YOUR INSTRUCTIONS
When you reach the line with "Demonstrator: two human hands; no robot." in the data below, begin printing lines exactly, and stop once the line with "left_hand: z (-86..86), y" has been printed.

---- THE DATA

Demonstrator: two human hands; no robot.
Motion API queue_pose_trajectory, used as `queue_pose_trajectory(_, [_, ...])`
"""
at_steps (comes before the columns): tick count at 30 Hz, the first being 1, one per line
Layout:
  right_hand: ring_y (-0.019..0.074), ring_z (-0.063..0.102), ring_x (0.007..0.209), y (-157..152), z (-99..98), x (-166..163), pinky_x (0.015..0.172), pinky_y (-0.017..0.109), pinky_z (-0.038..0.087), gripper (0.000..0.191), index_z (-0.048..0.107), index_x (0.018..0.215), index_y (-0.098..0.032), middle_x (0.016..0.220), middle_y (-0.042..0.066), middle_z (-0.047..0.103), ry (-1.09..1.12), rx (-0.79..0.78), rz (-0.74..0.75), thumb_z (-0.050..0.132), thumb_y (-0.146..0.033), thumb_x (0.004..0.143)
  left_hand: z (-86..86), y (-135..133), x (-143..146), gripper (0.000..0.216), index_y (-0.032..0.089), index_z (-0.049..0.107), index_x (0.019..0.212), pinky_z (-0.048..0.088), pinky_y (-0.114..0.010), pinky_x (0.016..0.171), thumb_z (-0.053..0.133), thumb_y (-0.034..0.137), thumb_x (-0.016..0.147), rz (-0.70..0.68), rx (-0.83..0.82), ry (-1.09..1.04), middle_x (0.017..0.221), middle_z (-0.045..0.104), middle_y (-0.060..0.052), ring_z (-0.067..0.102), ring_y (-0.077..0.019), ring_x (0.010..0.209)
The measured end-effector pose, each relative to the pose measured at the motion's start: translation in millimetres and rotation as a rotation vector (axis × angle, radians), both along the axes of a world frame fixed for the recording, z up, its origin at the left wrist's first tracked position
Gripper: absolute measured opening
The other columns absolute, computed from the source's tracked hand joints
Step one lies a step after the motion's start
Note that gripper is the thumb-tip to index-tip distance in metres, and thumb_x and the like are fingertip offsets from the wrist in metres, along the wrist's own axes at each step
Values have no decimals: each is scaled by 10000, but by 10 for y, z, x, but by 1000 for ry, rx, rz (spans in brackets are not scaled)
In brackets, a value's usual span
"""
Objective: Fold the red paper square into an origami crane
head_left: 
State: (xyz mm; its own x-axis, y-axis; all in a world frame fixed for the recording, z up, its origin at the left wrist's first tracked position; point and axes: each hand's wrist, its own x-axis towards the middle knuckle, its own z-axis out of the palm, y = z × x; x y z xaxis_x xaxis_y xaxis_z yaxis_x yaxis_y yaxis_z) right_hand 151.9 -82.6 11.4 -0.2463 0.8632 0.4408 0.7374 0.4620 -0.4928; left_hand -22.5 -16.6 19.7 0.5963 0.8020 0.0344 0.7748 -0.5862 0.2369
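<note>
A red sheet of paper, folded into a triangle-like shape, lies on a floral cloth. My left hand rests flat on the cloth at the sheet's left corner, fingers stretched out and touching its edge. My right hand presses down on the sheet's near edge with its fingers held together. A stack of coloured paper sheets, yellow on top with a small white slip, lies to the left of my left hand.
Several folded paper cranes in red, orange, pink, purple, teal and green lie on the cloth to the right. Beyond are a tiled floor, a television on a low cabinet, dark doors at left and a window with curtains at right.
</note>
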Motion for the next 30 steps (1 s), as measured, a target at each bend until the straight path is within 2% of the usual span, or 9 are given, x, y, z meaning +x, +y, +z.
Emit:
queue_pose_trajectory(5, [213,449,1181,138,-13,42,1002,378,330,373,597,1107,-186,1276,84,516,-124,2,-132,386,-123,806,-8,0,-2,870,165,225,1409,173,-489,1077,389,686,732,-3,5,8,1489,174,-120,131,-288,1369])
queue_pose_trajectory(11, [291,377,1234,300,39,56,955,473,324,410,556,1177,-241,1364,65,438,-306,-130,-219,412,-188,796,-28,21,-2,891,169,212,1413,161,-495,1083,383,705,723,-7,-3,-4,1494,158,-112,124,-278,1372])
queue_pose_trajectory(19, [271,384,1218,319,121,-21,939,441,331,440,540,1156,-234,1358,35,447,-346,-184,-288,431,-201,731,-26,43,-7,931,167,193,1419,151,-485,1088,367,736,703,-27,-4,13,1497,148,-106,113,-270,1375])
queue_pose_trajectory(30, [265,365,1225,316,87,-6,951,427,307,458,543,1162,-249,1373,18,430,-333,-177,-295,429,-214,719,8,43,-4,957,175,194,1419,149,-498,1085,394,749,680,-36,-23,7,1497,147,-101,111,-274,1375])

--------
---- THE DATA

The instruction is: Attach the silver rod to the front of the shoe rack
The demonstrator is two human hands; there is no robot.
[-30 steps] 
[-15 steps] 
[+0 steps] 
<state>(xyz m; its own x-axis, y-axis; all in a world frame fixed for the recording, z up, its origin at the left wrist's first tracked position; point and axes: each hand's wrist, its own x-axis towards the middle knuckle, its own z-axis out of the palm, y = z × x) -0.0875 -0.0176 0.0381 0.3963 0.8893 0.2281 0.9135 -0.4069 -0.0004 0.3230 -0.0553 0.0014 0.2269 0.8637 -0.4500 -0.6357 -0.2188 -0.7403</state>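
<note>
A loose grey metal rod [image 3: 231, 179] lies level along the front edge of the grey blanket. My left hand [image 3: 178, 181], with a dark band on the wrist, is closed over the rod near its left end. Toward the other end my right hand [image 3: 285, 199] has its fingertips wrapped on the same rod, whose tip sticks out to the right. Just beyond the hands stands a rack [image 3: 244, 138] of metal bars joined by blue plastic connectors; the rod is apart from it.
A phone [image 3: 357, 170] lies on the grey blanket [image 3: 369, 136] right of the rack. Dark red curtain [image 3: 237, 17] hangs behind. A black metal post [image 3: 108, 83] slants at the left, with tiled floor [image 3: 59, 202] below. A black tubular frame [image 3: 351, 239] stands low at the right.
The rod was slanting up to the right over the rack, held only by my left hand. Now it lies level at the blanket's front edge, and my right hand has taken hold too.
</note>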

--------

ANSWER SECTION
Demonstrator: two human hands; no robot.
Motion API queue_pose_trajectory, used as `queue_pose_trajectory(_, [_, ...])`
"""
at_steps (comes before the columns): tick count at 30 Hz, the first being 1, one per line
Layout:
  right_hand: ring_y (-0.019..0.074), ring_z (-0.063..0.102), ring_x (0.007..0.209), y (-157..152), z (-99..98), x (-166..163), pinky_x (0.015..0.172), pinky_y (-0.017..0.109), pinky_z (-0.038..0.087), gripper (0.000..0.191), index_z (-0.048..0.107), index_x (0.018..0.215), index_y (-0.098..0.032), middle_x (0.016..0.220), middle_y (-0.042..0.066), middle_z (-0.047..0.103), ry (-1.09..1.12), rx (-0.79..0.78), rz (-0.74..0.75), thumb_z (-0.050..0.132), thumb_y (-0.146..0.033), thumb_x (0.004..0.143)
  left_hand: z (-86..86), y (-135..133), x (-143..146), gripper (0.000..0.216), index_y (-0.032..0.089), index_z (-0.049..0.107), index_x (0.019..0.212), pinky_z (-0.048..0.088), pinky_y (-0.114..0.010), pinky_x (0.016..0.171), thumb_z (-0.053..0.133), thumb_y (-0.034..0.137), thumb_x (-0.016..0.147), rz (-0.70..0.68), rx (-0.83..0.82), ry (-1.09..1.04), middle_x (0.017..0.221), middle_z (-0.045..0.104), middle_y (-0.060..0.052), ring_z (-0.067..0.102), ring_y (-0.077..0.019), ring_x (0.010..0.209)

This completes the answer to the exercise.